— Вы наш эфенди садр-азем, Мустафа-Паша? — воскликнул кютагийский бейлербей Синан, который метил сам в верховные визири и в самом деле был преемником Мустафы. — Я думаю, вы еще спите! Смотрелись ли вы сегодня в зеркало?.. Если нет, так посмотрите хоть на свою бороду.
Мустафа-Паша невольно взглянул на бороду и изумился: не веря своему зрению, он с любопытством поднял конец ее до самых глаз, поворотил к свету, потер волосы рукавом и еще раз посмотрел на них перед окном.
— Анасыны!.. бабасыны!.. это что за известие? — протяжно произнес он, устремляя озадаченный взор в глаза присутствующим. — Что за проклятие случилось с моей бородою? Или это не моя борода?..
Среди общего хохота Осман-Паша вынул из-за пазухи бородяную гребенку с зеркальцем в черенке и, подавая ее Мустафе, сказал насмешливо:
— Может быть, вы не хорошо видите?.. Посмотритесь.
Мустафа увидел в этом стеклышке все свои черты, ужаснулся, вспыхнул, зашумел, но должен был сознаться, что по этому лицу никто не в состоянии узнать его, потому что и сам он не узнает себя. При всем том Мустафа уверял пашей, что он все-таки Мустафа-Паша, садр-азем, представитель султана, их эфенди и что они обязаны ему почтением и покорностью.
Начался новый шум. Важный Синан-Паша твердо настаивал, чтобы этого человека вывели из совета для прекращения соблазна. Пришли чауши. Мустафа хотел защищаться. Киахья-бей приказал им силою вытащить его из залы и запереть в покоях, отведенных ширван-шаху.
— Наш эфенди садр-азем, — сказал Пиале-Паша, — был совершенно прав, утверждая, что так называемый ширван-шах должен быть просто сумасшедший. Ширванцев уверял этот урод, будто он их падишах Халеф-Мирза, а нас, едва увидал, уверяет, будто он наш верховный визирь Мустафа-Паша!
Паши снова заняли свои места, и эта странная сцена доставила им столь обильный предмет для беседы, что они не заботились о причине отсутствия своего великого председателя.
— Где же садр-азем? — спросил наконец с досадою Синан-Паша. — Что он не приходит?
— Верно, еще спит, — заметил нишанджи.
— Пусть душа его отдыхает! — сказал Кылыдж-Али-Паша, приятель Мустафы. — Он вчера очень устал.
И опять у них завелся разговор о сумасшедшем ширван-шахе.
Таким образом прождали они до полудня. Тут голод и досада вывели многих из терпения. Сам Кылыдж-Али стал беспокоиться о своем друге, садр-аземе. Паши убедили киахью-бея пойти посмотреть, что делает наш эфенди и не забыл ли он, что сегодня у них совет.
Киахья-бей ушел и через несколько минут воротился с известием, что нашего эфендия нет в квартире: постельничий его говорит, будто он встал в половине пятого, оделся, помолился Аллаху и в пять часов куда-то ушел.
Послать отыскивать его было бы противно приличиям. Паши должны были возложить упование на Аллаха. Общий их ропот заставил наконец киахью-бея решиться на одну из самых мудрых мер, какие были приняты в продолжение этой кампании: он велел подать в четыре часа и до начатия совета завтрак, приготовленный визирем для пашей, который по церемониалу следовало кушать уже после заседания. Принесли кофе и трубок, и они успокоились до шести часов.

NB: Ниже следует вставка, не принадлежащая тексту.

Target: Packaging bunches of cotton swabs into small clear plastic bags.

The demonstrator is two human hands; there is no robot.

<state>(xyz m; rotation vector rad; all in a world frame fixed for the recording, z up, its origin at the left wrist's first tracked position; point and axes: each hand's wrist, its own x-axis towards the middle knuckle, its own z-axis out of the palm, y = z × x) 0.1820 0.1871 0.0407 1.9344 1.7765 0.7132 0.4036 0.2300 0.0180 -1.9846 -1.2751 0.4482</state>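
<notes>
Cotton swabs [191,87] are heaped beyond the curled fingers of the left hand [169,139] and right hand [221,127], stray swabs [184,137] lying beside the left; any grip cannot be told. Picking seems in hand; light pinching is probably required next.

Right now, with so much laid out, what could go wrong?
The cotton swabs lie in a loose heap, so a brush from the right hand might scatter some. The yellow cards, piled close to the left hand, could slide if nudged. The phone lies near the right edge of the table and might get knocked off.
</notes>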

Наступал вечер. Паши не знали, ночевать ли им в зале или разъезжаться по квартирам. Один только садр-азем своей полномочною властью мог разрешить этот вопрос, и киахья-бей пошел наконец отыскивать его повсюду.
Несогласные показания слуг визиря и янычар, содержавших караулы во дворце, привели в страшное недоумение всю турецкую главную квартиру: те утверждали, будто визирь изволил отправиться в пять часов утра в собрание совета; другие — будто он ушел ночью с фонарем осматривать караулы и лагерь своего резервного корпуса и не возвращался; ферраш-баши клялся своею бородою, что сам он разбудил и одевал его; янычары клялись Аллахом великим, что сами они кланялись ему ночью, отпирая ворота. Но как бы то ни было, верховный визирь все-таки пропал. В главной квартире поднялась страшная суматоха.
К утру священный караван был готов и выступил в поле. Киахья-бей согласно приказанию садр-азема о ширван-шахе хотел уже отправить Мустафу-Пашу на поклонение в Мекку и Медину. Одна только надежда на возвращение визиря удержала его от исполнения этой меры, не терпевшей отлагательства.